Liputan6.com, Jakarta Eksistensi desainer Didiet Maualana di dunia fesyen Indonesia diisi dengan berbagai prestasi. Kesuksesan label IKAT Indonesia yang diluncurkan pada tahun 2011 dan menjadi desainer resmi untuk acara-acara bergengsi tingkat nasional maupun internasional adalah beberapa contohnya.
Pada tahun 2013, para peserta Konferensi Tingkat Tinggi APEC yang adalah mentri-mentri keuangan dari 21 negara di dunia mengenakan busana IKAT Indonesia. Sebelumnya, Didiet pun berkontribusi di kancah internasional untuk mendesain busana Barbie dalam perayaan ulang tahun Barbie ke-55.
Baca Juga
Sebagai seorang desainer busana tradisional Didiet punya pandangan sendiri mengenai bidang yang digelutinya itu. Bagaimana pandangannya tentang dunia desain busana tradisional Indonesia. Simak wawancara liputan6.com dengan Didiet Maulana di butiknya yang berlokasi di di Jalan Dempo 1 No.59, Kebayoran Baru, Jakarta pada Rabu (7/5/2014)
Advertisement
Mengapa Anda memilih untuk mendesain busana tradisional?

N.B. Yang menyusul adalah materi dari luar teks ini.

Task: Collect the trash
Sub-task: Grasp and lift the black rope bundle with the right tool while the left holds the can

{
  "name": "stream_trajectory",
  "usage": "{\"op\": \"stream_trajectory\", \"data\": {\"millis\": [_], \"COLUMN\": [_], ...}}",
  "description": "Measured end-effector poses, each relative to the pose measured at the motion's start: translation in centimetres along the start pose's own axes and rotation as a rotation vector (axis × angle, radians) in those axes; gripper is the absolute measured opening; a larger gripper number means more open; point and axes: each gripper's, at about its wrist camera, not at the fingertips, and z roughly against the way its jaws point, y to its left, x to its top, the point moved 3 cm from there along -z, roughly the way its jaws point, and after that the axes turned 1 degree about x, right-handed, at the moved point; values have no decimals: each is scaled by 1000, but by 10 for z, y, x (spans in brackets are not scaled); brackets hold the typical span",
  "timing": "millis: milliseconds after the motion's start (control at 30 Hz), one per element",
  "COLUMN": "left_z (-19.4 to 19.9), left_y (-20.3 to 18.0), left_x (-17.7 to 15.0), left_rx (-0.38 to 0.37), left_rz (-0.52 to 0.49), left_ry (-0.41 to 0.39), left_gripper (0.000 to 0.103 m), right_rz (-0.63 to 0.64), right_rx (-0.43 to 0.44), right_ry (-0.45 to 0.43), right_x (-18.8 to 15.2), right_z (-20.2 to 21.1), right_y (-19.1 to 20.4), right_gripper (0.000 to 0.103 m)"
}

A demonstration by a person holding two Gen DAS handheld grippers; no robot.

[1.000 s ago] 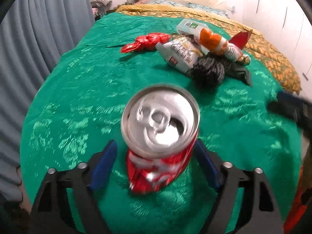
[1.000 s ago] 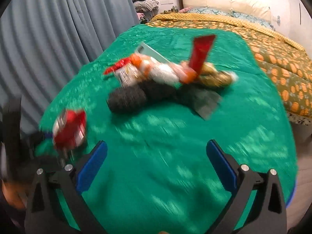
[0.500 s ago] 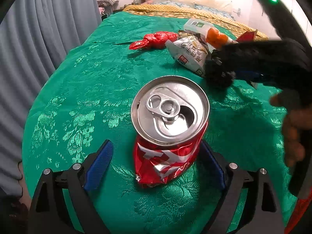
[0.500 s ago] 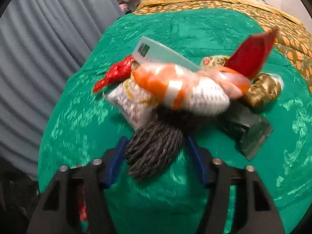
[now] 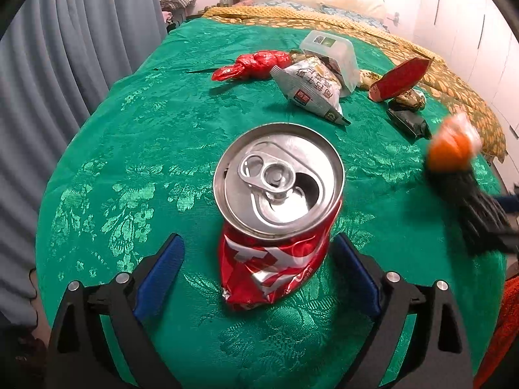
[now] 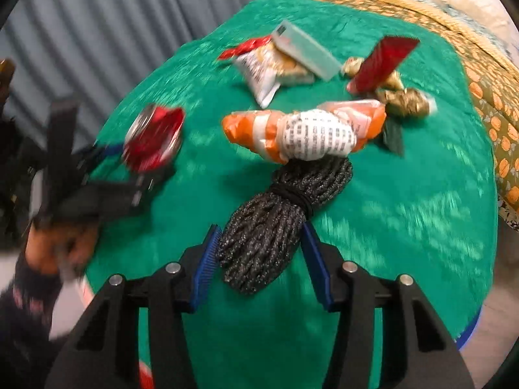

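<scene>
Bedspread [image 5: 136,136] in shiny green lying under everything; snack wrappers [image 5: 311,87] and clear tub [image 5: 334,52] sitting in a loose pile toward the far end; right gripper [image 6: 261,253] clamping down snug on dark rope bundle [image 6: 279,214], orange-and-white packet [image 6: 301,129] riding on its far end, all of it looking lifted; left gripper [image 5: 256,269] gaping wide around crushed red can [image 5: 275,223], pads [image 5: 159,272] not quite touching it.
</scene>
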Motion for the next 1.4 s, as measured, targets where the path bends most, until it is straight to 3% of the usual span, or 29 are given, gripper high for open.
{"op": "stream_trajectory", "data": {"millis": [167, 233, 367, 433, 600, 700, 867, 1000, 1067, 1100, 1167, 1233, 1400], "left_z": [0, 0, 1, 3, 16, 33, 41, 27, 21, 18, 14, 13, 22], "left_y": [-2, -3, -3, -1, 14, 25, 18, 1, -3, -5, -9, -9, -3], "left_x": [-1, -2, -2, -3, -6, -1, 20, 38, 42, 42, 42, 41, 38], "left_rx": [-16, -13, -17, -48, -140, -168, -143, -130, -131, -133, -131, -125, -133], "left_rz": [-11, -16, -22, -30, -10, 1, -73, -145, -156, -160, -168, -167, -124], "left_ry": [8, 11, 18, 23, 21, -32, -63, -34, -20, -11, 4, 9, -20], "left_gripper": [95, 96, 97, 97, 97, 97, 97, 97, 91, 86, 72, 53, 53], "right_rz": [72, 83, 34, -2, -90, -168, -280, -324, -342, -343, -334, -337, -316], "right_rx": [-231, -276, -223, -198, -148, -114, -129, -171, -194, -205, -233, -238, -211], "right_ry": [-11, -39, -65, -72, -87, -115, -109, -76, -52, -39, -25, -48, -105], "right_x": [-22, -25, -29, -30, -34, -32, -26, -24, -23, -24, -25, -28, -31], "right_z": [19, 26, 35, 34, 38, 40, 31, 23, 18, 15, 13, 19, 35], "right_y": [-14, -17, -27, -33, -44, -53, -70, -82, -90, -93, -97, -100, -96], "right_gripper": [50, 50, 53, 69, 76, 78, 78, 79, 79, 77, 61, 40, 36]}}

Passion saya memang untuk melihat sejarah budaya Indonesia, khususnya busana tradisional Indonesia. Saya tidak terlalu tertarik untuk merancang busana-busana moderen. Sampai saat ini tenun ikat memang belum banyak digunakan pada pakaian sehari-hari namun saya lihat penggunaannya bertambah. Saya lihat beberapa perusahaan menggunakan tenun ikat untuk seragam kerja. Di toko-toko online pun, sudah muncul produk-produk busana yang menggunakan tenun ikat.
Di IKAT Indonesia, saya berupaya membuat karya-karya nuansa tradisional Indonesia yang bisa disukai dunia anak muda. Oleh karena itu saya buat koleksi-koleksi busana ready-to-wear kasual bernuansa tradisonal. Saya ingin unsur gaya tradisional bukan hanya dipakai pada kesempatan-kesempatan formal tapi juga pada kehidupan sehari-hari. Respon masyarakat sangat baik dan semakin meluas.
Yang ingin disampaikan melalui rancangan-rancangan yang saya buat adalah apresiasi terhadap budaya tradisional Indonesia. Saya harap generasi muda bisa lebih mengenal budaya tradisional Indonesia dan semakin bangga dengan kekayaan budaya tradisional Indonesia.
Apa hal spesial dalam merancang busana tradisional?
Ada kesulitan saat merancang busana bernuansa tradisional. Kesulitannya adalah dalam mendapat referensi tentang rancangan original dari busana tradisional satu daerah. Untuk mengatasi hal ini saya berdiskusi dengan para desainer-desainer senior yang juga bergerak di rancangan nuansa tradisional, misalnya Edward Hutabarat, Ghea Panggabean, dan Biyan.
Setiap jenis kain punya cerita sendiri dan saya menghormati hal itu. Namun dalam mendesain perlu ada ruang bebas dalam berkreatifitas. Yang penting untuk diperhatikan adalah bagaimana menampilkan estetika busana tanpa menghilangkan nuansa tradisional itu sendiri.
Saat merancang busana saya selalu menghadirkan sentuhan kreatifitas yang berbeda di mana hal itu menjadi value lebih yang saya berikan sebagai seorang desainer. Adalah tugas desainer busana tradisional untuk menciptakan karya-karya kreatif namun tak lepas dari nuansa tradisional Indonesia.
Apa ada reaksi budaya yang resisten terhadap kreatifitas yang Anda bawa?
Memang orang-orang berusia lanjut cenderung ketat dengan pakem-pakem busana tradisional, namun saya yakin bahwa selama pakem dasarnya tak dihilangkan, kreasi-kreasi baru dari busana tradisional tersebut akan dapat diterima dengan baik.
Dengan menghormati pakem dasar tersebut, kreasi-kreasi baru busana tradisional yang dihasilkan menjadi sebuah bentuk apresiasi yang tak keluar dari jiwa dasar busana tradisional.
Di bawah panduan nilai seperti ini, saya melakukan berbagai kreasi busana tradisional, misalnya menggabungkan model busana tradisional dari dua daerah berbeda pada satu karya atau juga menggabungkan model busana tradisional dengan busana internasional.